Dans l’article que publie Nature aujourd’hui, Jeffrey Mogil constate que de nombreux chercheurs n’incluent toujours pas d’animaux femelles dans leurs études, alors que, par exemple, aux Etats-Unis, les National Institutes of Health (NIH) préconisent l’utilisation de rongeurs des deux sexes dans les études précliniques. Les chiffres que donne le chercheur canadien sont éloquents : en 2015, sur les 71 articles de recherche publiés par la revue spécialisée Pain qui faisaient état de travaux sur les rongeurs, 56 utilisaient uniquement des souris mâles, 6 uniquement des femelles (pour des recherches spécifiques), 6 ne précisaient pas le sexe des animaux et 3 seulement avaient travaillé sur des souris des deux sexes, soit moins de 5 %…
Trois réticences
On peut se demander ce qui explique cette résistance de la part des chercheurs. Jeffrey Mogil, à force de discuter avec ses collègues, a identifié trois raisons principales. La première est que les scientifiques craignent, en incorporant des souris femelles à leurs expériences, d’introduire en quelque sorte des signaux parasites, une variabilité due aux niveaux fluctuants des hormones femelles qui risquerait de brouiller la lecture des résultats. C’est un mauvais argument pour Jeffrey Mogil qui a montré, dans une étude de 2005, que l’introduction d’animaux femelles dans les échantillons n’apportait pas de différence significative, parce que la variabilité physiologique entre mâles, due à leurs différentes positions dans la hiérarchie sociale, n’était elle-même pas négligeable…
Certains chercheurs rechignent aussi à inclure des rongeurs femelles car ils craignent qu’il faille doubler la taille des groupes… et donc que les expériences coûtent plus cher ! Jeffrey Mogil rétorque que le doublement des cohortes n’est pas impératif et qu’il suffit de leur donner une dimension suffisante pour voir les principales différences entre les sexes.

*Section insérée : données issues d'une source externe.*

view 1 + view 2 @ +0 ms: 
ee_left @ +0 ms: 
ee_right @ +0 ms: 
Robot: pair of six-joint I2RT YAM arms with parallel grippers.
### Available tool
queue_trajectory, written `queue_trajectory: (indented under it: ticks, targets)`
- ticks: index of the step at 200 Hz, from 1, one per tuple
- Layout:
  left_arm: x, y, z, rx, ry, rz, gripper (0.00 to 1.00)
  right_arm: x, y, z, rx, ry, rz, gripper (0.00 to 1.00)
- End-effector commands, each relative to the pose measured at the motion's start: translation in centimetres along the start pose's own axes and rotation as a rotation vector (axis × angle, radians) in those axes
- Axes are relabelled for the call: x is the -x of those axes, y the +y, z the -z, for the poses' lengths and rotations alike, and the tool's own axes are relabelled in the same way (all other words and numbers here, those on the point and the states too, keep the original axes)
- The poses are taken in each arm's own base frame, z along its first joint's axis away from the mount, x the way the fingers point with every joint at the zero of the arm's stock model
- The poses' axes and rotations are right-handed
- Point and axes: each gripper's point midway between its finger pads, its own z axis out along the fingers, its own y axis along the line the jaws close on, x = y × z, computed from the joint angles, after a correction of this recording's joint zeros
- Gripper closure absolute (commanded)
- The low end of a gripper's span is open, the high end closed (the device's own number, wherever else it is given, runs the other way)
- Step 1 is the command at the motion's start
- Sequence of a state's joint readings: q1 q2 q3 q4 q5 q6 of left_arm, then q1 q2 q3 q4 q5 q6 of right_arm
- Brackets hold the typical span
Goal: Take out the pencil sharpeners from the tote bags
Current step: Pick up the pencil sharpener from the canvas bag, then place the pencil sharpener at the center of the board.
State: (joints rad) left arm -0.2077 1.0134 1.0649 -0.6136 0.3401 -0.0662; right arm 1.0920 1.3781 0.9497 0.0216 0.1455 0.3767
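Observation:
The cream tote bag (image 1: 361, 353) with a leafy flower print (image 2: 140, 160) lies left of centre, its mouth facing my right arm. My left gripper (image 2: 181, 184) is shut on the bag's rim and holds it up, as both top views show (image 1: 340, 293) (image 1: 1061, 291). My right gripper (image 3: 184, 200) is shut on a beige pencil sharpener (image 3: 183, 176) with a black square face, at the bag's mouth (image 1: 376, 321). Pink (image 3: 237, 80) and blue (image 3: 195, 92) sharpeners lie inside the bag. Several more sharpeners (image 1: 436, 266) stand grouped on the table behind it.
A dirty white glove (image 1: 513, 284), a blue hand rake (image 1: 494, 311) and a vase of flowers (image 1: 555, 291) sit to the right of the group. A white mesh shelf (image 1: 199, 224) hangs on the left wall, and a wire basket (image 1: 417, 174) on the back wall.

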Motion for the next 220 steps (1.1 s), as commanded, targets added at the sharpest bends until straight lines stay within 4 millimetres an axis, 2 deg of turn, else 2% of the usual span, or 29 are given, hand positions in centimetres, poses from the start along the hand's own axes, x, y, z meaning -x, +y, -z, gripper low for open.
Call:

En briscard de la recherche, il met aussi en avant des arguments qui parleront à ses collègues : trouver une différence entre les sexes rendra l’étude plus intéressante ou suscitera même la publication d’un second article. Deux publications pour le prix d’une, cela peut faire réfléchir ! La troisième et dernière raison avancée par les réticents est la plus solide et elle tient aussi au processus de publication : il s’agit du risque que les relecteurs des revues demandent aux chercheurs qui leur soumettent une étude comportant des animaux des deux sexes de refaire leurs expériences pour chaque phase du cycle hormonal des femelles (alors même que l’on ne demande pas forcément aux scientifiques de fournir, pour les rongeurs mâles, des résultats en fonction des niveaux de testostérone qui, eux aussi, fluctuent…).
Dans la conclusion de son plaidoyer, Jeffrey Mogil demande que l’on ne perde pas de vue l’essentiel : « Les chercheurs, écrit-il, ont l’obligation d’essayer de résoudre les problèmes qui sont importants pour la société. La plupart des patients qui souffrent sont des femmes. Nous manquons à nos devoirs si nous conduisons des recherches avec uniquement des rongeurs mâles, ce qui produit des résultats qui risquent de ne servir qu’aux hommes. » Surtout, c’est à un changement de paradigme qu’appelle cet article : considérer que, dans les travaux sur la douleur, le sexe des individus constitue une véritable variable biologique.